Jack Rabbit II Phase II 2015-2016: A Field Experiment on Dense Gas Dispersion in a Built Environment: Findings and Observations

 The Jack Rabbit II Phase II video is comprised primarily of drone and ground footage made for the military, showing open air detonation of toxic materials performed at Dugway Proving Ground in conjunction with the Department of Homeland Security.  These tests, collectively called the Jack Rabbit Project, began in 2010 and were conducted to determine the nation’s vulnerability to “Toxic Inhalation Hazard” materials being weaponized near urban areas. Both chlorine and anhydrous ammonia were detonated as part of these tests.

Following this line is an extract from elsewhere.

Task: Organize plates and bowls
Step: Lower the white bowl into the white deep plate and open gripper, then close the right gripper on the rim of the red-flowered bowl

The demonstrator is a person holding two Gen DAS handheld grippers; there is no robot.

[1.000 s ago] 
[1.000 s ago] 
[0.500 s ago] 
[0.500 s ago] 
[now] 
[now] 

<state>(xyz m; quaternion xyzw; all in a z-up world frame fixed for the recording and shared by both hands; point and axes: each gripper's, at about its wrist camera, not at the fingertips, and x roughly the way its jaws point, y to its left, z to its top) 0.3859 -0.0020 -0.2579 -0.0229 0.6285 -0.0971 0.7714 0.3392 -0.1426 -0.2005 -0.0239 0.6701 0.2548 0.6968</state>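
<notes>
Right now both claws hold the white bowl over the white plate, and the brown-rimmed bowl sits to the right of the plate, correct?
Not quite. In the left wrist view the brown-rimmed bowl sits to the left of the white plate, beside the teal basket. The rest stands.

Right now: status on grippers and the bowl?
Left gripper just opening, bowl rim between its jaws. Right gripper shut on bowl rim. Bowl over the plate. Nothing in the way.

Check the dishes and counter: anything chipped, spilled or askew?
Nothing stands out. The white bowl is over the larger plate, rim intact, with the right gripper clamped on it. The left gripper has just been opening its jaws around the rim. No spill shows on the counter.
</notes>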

In 2015, the tests continued, using only chlorine. Dubbed Jack Rabbit II Phase II, multiple releases of ten tons of chlorine at a time were detonated into a facsimile of an urban setting, simulating a worst-case scenario. Nearly a hundred tons of chlorine were released into the atmosphere during Jack Rabbit II. Interlaced with drone and ground footage of the chlorine detonations are visual and audio excerpts from a presentation given by a meteorological scientist. He compares the Jack Rabbit II tests to a scene from Mad Max, and surmises that “I’m not sure how accurate this all is gonna be…How can you measure this?,” referring to the toxicity of the detonations.

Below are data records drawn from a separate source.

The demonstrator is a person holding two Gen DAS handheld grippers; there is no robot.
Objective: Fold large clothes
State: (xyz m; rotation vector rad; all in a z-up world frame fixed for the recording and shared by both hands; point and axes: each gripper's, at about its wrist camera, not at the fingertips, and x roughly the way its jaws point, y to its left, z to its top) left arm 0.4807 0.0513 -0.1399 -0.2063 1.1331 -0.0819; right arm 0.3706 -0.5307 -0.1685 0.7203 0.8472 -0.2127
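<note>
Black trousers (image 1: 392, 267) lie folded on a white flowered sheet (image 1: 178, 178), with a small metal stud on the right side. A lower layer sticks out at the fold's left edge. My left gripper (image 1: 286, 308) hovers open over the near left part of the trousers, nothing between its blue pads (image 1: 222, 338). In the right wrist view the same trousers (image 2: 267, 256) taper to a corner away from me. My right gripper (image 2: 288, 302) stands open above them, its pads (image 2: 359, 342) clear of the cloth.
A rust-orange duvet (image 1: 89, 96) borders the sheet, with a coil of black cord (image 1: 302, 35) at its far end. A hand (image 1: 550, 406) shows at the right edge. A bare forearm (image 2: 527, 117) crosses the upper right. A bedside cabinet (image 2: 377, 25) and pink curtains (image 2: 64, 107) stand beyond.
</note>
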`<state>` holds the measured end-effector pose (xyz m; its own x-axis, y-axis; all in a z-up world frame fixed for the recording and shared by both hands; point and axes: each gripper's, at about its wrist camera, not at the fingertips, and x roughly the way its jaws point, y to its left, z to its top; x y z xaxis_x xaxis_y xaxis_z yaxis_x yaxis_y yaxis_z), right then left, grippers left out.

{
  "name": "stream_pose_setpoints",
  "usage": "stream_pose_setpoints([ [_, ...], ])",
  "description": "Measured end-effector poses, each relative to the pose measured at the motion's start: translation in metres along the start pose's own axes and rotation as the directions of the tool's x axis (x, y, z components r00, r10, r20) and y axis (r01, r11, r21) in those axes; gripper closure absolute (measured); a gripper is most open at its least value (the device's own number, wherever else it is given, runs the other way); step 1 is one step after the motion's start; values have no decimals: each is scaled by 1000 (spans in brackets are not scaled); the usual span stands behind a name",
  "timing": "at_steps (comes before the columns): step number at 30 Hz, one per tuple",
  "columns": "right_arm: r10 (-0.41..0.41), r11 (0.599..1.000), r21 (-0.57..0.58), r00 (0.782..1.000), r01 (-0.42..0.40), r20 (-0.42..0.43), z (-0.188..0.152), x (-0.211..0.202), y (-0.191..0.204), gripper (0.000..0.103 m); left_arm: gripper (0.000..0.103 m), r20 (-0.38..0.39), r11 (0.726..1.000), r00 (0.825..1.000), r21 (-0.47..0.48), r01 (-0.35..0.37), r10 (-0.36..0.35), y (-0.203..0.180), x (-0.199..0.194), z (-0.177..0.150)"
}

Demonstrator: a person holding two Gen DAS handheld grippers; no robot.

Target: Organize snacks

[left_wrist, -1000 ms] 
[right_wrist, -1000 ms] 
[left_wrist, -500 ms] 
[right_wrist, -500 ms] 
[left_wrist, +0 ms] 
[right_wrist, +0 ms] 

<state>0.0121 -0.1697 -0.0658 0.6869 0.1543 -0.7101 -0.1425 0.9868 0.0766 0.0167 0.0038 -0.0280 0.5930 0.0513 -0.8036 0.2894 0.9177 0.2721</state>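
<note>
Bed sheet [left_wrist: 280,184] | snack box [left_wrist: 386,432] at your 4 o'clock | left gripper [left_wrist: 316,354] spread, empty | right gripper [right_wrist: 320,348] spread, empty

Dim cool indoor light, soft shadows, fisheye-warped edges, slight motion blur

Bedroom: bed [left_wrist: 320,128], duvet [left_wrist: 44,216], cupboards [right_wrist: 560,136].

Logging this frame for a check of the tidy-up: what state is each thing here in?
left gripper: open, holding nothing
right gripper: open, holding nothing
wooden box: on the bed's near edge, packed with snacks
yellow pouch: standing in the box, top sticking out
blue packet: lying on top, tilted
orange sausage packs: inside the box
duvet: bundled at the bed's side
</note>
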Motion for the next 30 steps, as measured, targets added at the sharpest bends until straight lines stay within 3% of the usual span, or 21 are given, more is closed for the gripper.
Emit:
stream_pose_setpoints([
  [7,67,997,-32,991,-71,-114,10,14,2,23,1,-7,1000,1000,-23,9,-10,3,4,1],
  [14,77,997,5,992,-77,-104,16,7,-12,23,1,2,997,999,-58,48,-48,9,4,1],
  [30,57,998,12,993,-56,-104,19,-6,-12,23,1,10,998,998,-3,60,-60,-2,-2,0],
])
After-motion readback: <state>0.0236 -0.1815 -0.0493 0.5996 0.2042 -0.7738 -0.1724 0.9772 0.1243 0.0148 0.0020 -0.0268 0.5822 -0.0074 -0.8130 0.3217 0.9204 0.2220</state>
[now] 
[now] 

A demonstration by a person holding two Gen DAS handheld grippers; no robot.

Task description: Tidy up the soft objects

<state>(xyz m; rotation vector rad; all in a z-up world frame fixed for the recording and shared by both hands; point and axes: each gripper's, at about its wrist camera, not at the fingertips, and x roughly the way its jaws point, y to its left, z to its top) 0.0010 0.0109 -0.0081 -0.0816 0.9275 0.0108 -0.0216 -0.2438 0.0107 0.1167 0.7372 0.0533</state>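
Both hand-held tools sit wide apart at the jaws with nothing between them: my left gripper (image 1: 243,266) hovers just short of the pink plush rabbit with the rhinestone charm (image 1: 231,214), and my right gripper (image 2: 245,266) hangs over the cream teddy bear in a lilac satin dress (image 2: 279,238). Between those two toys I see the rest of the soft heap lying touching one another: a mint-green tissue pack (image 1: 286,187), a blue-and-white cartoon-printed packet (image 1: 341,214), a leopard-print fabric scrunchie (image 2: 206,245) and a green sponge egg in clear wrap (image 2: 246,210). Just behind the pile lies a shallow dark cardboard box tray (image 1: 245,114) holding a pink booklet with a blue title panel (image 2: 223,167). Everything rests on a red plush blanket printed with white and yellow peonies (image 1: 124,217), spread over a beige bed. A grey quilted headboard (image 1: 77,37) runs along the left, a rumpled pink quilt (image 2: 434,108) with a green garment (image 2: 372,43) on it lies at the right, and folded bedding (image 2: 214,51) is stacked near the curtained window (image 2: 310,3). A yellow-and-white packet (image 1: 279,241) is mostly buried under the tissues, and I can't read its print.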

The design of the Jack Rabbit tests seemingly fail to address the capacity for these detonated toxins to drift into the airspace of civilian communities, exposing those whom these tests are intended to protect. The simulated catastrophe is both a harbinger of future possibility and an introduction to it.

2017
single channel 1:1 projection with audio, 7:55 minutes
dimensions variable

(drone footage by Andy Byrnes, Utah Valley University)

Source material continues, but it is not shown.